Soul Limber is a phrase from Danielle LaPorte’s The Desire Map – a book that changed things up for me in a big, big way almost 2 years ago.

After finishing a video call with a client tonight – and singing the book and its author’s praises to said client (this was her first time hearing of it) – I pulled my tabbed up, highlighted copy off of the shelf. Tonight is a quote night. I knew I’d find the right quote for where I am in this place in time. And I did. It’s just right.

Take a journey into the things which you are carrying, the known –

Not into the unknown – into what you already know:

Your pleasures, your delights, your despairs, your sorrows.

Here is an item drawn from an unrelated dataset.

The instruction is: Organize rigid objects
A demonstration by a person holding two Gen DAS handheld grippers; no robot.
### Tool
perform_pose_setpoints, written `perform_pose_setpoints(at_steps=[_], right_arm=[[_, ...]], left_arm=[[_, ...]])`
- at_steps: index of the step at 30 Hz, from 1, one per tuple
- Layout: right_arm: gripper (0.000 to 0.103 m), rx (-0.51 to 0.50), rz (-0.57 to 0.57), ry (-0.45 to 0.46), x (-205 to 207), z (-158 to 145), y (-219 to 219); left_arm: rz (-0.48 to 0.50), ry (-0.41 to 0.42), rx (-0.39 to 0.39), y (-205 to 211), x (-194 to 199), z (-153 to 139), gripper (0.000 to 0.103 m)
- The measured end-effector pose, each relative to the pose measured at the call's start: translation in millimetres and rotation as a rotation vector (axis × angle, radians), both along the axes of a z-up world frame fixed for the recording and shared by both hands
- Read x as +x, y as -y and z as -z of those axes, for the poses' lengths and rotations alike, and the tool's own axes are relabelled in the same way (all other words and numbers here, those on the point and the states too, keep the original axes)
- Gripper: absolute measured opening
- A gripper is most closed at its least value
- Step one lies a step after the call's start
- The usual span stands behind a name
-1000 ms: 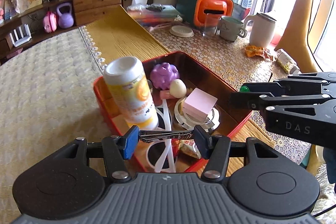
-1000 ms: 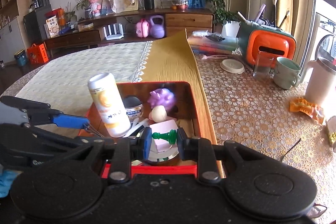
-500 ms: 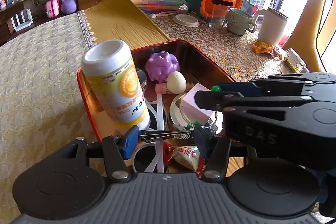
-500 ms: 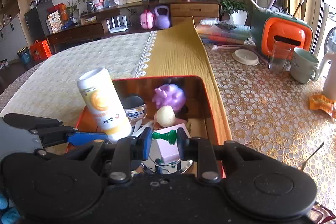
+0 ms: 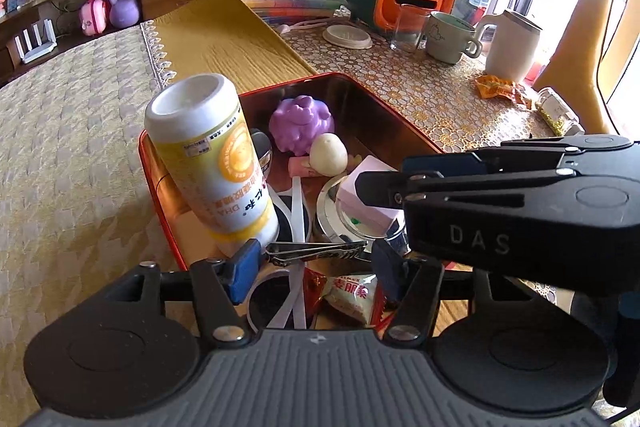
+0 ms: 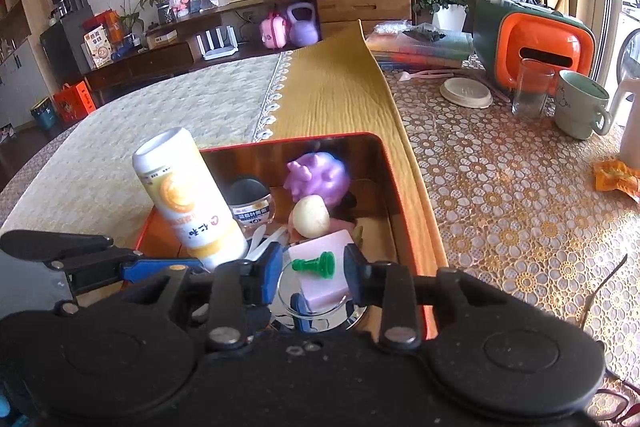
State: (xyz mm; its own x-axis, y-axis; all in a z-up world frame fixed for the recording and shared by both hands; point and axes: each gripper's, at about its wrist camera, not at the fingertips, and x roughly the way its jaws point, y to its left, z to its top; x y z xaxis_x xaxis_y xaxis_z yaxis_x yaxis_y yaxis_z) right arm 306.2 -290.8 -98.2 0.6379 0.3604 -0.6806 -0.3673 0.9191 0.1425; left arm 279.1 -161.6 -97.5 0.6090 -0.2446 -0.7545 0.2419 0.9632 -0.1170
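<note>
Left gripper [image 5: 316,259] is clamped on a silver metal nail clipper [image 5: 316,251], held crosswise between its blue pads over the near end of the red rectangular tin tray [image 5: 384,115]. Right gripper [image 6: 312,273] pinches a small green chess pawn [image 6: 314,264] lying sideways (base toward the right finger), above a pink block [image 6: 320,287] near the tray's near-right corner. White-and-yellow cylindrical bottle [image 5: 212,159] leans vs. the tray's left wall.

Bright window glare right, fisheye-warped edges
</note>
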Motion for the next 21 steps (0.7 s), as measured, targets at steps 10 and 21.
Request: perform_pose_setpoints(at_steps=[10, 21], right_arm=[[0.046, 0.045, 0.012, 0.018, -16, -18, 9], [0.054, 0.075, -0.005, 0.068, -53, -41, 10]], left_arm=[[0.016, 0.026, -0.02, -8, -20, -14, 0.076], [-0.008, 0.085, -0.046, -30, -52, -39, 0.076]])
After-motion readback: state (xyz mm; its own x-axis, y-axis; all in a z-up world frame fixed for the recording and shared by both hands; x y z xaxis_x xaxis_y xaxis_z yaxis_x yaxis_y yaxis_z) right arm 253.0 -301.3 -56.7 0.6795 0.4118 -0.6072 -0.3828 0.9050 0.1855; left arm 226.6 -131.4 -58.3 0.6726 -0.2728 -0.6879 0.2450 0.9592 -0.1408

Take a journey into that, that is all you have.

-Jiddu Krishnamurti

That’s where I am at. I feel I am exploring where I’ve already been – and where I am right now – without judgment or anger. There are lessons every day – but honestly – right here – with you – I just get to write a letter. It’s what you and Grandma craved from me – and what I was able to give you at certain times – not at others. I’d like to think that what I write to you about is all the stuff we would have talked about had you lived longer. We had started walking that path – we got few good years there – but not enough. Not enough to rehash all our stuff and try to lay it to rest. Evidently – that was to be my job in this life. I’m doing a good job.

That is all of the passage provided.